*** PROVIDED DATA ***

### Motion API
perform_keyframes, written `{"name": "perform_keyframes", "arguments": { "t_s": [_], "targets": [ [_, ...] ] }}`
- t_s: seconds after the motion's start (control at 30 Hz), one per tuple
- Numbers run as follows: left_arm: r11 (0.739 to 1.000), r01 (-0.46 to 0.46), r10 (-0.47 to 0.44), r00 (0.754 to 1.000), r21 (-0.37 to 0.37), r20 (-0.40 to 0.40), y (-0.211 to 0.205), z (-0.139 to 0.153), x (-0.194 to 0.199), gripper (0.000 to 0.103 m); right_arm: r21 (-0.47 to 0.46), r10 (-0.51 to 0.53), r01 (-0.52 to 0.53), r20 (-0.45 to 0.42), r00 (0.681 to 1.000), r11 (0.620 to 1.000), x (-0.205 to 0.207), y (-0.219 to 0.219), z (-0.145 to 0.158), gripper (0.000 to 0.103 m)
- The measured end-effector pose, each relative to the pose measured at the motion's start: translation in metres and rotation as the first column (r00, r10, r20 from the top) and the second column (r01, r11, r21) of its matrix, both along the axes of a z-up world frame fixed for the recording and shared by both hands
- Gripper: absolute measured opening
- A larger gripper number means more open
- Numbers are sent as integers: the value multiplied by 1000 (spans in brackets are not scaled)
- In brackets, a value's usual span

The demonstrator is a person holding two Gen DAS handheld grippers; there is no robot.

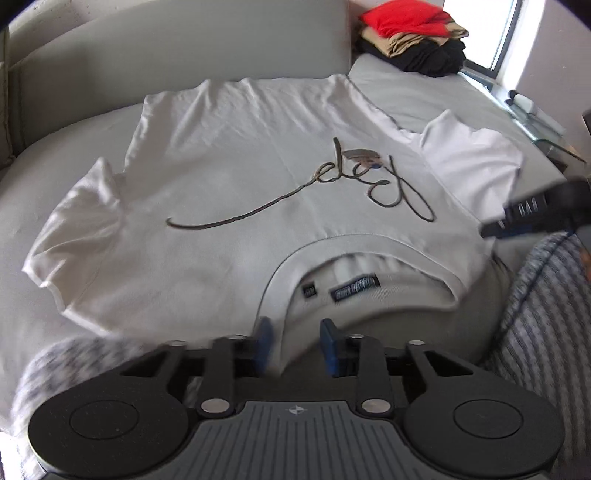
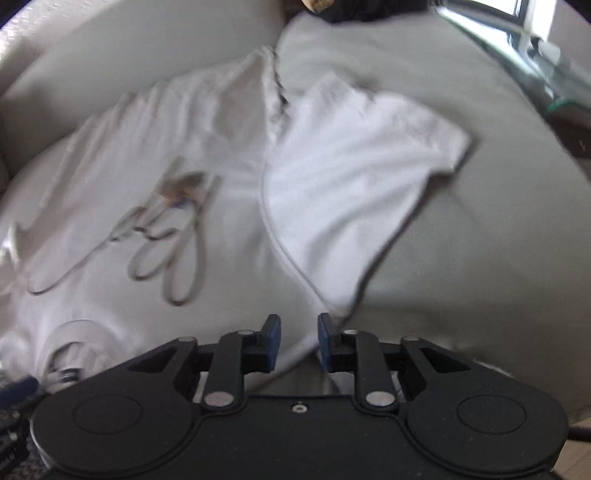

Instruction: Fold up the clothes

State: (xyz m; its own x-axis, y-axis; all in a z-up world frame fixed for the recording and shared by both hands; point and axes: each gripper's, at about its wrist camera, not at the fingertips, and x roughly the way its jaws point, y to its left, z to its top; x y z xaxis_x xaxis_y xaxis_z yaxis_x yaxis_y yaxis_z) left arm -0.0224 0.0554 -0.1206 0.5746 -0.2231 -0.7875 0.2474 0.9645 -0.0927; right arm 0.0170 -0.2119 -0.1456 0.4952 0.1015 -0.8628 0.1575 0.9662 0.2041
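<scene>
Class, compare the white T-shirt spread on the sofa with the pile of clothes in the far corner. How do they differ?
The white T-shirt is a single garment; the pile holds several. The T-shirt lies spread open, sleeves out, collar towards the camera; the pile's garments are stacked in layers. The T-shirt is white with dark script lettering; the pile shows red on top, tan beneath, black at the bottom. Both rest on the grey sofa.

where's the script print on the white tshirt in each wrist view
Left wrist: script print sits centre, slightly right, above the collar.
Right wrist: script print sits left of centre, blurred.
Shared landmark: the spread sleeve, right of the print in both.
</scene>
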Motion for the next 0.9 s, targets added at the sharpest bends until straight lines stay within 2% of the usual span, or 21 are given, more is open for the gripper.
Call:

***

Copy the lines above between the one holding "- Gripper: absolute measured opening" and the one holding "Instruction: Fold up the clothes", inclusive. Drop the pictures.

■ **WRITTEN ANSWER**
- Gripper: absolute measured opening
- A larger gripper number means more open
- Numbers are sent as integers: the value multiplied by 1000 (spans in brackets are not scaled)
- In brackets, a value's usual span

The demonstrator is a person holding two Gen DAS handheld grippers; there is no robot.


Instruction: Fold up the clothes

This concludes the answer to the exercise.